Supplied data:
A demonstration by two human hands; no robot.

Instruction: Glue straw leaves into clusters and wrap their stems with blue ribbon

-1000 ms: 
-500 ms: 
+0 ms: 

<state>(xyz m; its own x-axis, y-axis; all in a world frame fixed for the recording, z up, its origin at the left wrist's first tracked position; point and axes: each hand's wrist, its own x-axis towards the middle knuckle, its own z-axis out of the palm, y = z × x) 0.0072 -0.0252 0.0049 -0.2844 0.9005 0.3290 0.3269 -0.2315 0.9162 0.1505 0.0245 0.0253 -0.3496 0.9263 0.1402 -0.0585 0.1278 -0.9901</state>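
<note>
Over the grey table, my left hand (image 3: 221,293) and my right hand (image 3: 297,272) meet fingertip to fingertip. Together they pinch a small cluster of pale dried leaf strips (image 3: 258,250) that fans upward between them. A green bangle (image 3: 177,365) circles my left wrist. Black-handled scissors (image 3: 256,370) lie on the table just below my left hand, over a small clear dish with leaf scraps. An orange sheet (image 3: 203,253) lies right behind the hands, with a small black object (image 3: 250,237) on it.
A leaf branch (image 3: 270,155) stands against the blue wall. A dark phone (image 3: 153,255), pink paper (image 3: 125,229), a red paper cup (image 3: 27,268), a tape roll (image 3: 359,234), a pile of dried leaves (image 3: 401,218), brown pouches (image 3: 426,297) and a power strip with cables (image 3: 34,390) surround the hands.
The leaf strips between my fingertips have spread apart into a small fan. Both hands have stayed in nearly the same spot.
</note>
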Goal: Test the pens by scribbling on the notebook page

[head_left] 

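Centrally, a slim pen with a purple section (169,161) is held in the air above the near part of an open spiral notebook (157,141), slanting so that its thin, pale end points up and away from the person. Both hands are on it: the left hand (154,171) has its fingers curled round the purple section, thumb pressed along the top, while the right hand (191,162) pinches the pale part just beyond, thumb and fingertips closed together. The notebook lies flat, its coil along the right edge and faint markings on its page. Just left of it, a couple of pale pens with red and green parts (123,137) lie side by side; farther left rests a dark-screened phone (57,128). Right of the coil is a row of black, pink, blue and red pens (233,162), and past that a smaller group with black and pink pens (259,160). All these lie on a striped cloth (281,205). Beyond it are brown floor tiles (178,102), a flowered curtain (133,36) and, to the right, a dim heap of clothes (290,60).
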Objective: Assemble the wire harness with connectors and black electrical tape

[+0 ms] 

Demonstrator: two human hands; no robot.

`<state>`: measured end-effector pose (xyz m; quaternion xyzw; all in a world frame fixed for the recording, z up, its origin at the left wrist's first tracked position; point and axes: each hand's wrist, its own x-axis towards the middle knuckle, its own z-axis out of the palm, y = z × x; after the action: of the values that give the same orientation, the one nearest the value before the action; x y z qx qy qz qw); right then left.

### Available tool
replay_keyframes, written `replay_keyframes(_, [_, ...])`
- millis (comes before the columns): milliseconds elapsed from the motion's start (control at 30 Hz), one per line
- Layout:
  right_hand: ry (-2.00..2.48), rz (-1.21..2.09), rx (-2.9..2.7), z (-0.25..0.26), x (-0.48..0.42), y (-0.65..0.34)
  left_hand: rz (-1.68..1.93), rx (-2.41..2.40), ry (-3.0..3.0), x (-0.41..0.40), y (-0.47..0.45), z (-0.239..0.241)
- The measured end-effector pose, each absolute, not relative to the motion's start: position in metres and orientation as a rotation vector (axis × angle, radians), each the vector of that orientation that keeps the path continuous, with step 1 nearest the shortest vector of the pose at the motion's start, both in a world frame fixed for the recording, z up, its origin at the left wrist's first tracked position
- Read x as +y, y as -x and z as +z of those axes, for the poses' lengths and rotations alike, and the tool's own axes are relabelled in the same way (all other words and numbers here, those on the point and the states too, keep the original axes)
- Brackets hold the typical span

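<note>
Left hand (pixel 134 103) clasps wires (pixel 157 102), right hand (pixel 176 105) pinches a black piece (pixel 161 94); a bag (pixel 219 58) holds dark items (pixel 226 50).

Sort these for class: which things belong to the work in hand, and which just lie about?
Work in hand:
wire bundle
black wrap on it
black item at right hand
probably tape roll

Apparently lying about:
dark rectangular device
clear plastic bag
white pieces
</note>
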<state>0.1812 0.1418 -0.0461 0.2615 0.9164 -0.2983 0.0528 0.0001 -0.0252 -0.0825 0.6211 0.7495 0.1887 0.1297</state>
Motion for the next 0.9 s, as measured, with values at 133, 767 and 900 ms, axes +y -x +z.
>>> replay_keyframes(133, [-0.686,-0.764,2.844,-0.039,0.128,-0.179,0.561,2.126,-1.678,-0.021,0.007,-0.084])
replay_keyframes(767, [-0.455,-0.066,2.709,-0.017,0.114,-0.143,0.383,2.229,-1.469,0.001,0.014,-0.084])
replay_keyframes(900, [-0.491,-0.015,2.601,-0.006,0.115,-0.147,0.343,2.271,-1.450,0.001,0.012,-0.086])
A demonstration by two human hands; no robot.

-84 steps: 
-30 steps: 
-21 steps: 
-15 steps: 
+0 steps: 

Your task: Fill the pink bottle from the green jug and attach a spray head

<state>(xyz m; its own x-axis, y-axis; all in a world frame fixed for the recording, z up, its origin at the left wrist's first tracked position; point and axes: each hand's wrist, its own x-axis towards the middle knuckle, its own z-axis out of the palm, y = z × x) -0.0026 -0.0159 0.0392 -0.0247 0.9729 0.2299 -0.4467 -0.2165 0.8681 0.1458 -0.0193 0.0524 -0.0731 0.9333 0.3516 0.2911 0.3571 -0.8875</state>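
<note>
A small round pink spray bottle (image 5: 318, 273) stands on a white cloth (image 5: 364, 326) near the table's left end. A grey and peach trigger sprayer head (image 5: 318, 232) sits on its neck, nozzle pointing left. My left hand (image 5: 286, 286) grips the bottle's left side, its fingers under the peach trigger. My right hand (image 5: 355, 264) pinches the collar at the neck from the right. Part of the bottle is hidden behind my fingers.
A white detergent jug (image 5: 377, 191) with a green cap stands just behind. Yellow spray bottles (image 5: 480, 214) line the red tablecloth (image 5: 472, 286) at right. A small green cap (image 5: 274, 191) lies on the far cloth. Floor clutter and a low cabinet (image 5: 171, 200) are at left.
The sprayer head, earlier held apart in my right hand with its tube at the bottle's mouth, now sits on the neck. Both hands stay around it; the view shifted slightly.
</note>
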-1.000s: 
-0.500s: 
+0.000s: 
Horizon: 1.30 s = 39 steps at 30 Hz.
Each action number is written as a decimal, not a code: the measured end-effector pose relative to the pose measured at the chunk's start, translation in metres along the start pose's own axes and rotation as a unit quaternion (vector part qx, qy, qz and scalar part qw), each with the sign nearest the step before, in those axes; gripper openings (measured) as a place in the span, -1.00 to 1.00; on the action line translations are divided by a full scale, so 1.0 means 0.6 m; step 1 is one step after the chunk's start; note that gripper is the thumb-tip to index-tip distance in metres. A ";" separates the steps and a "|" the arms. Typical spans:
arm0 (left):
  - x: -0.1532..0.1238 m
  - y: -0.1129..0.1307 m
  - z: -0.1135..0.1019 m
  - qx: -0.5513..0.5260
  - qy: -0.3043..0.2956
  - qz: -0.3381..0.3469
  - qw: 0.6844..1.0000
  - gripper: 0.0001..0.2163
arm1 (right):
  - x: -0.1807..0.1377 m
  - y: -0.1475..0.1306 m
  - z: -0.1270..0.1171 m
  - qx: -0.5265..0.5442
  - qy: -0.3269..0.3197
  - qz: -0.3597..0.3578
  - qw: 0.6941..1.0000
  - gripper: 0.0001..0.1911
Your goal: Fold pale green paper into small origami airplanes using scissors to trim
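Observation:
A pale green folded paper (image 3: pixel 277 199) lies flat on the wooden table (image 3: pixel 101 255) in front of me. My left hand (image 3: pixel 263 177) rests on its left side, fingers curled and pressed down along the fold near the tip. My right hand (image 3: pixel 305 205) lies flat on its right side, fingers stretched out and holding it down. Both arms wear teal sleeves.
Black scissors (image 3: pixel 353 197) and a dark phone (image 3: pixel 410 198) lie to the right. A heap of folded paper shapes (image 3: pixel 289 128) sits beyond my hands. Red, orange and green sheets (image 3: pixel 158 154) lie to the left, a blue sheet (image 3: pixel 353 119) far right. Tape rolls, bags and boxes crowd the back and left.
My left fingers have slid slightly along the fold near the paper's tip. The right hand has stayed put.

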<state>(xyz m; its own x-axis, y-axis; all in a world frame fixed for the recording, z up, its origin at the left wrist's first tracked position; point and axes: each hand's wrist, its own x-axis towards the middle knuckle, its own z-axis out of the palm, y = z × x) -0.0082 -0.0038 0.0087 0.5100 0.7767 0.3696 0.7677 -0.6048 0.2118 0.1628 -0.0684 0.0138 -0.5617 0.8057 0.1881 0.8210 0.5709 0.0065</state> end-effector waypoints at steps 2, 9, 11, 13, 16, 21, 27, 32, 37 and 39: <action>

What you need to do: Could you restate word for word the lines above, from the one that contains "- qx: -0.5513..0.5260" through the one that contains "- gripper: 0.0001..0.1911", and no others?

Reply:
  - qx: -0.5513..0.5260
  - qy: -0.3043..0.2956
  - qz: -0.3381..0.3469
  - qw: 0.6844..1.0000
  - gripper: 0.0001..0.2163
arm1 (right):
  - x: -0.1807..0.1377 m
  - y: -0.1475..0.1306 m
  - z: -0.1270..0.1171 m
  - qx: -0.5265..0.5442
  - qy: -0.3269..0.3197
  - qz: -0.3597..0.3578
  - qw: 0.6941..1.0000
  - gripper: 0.0001..0.1911

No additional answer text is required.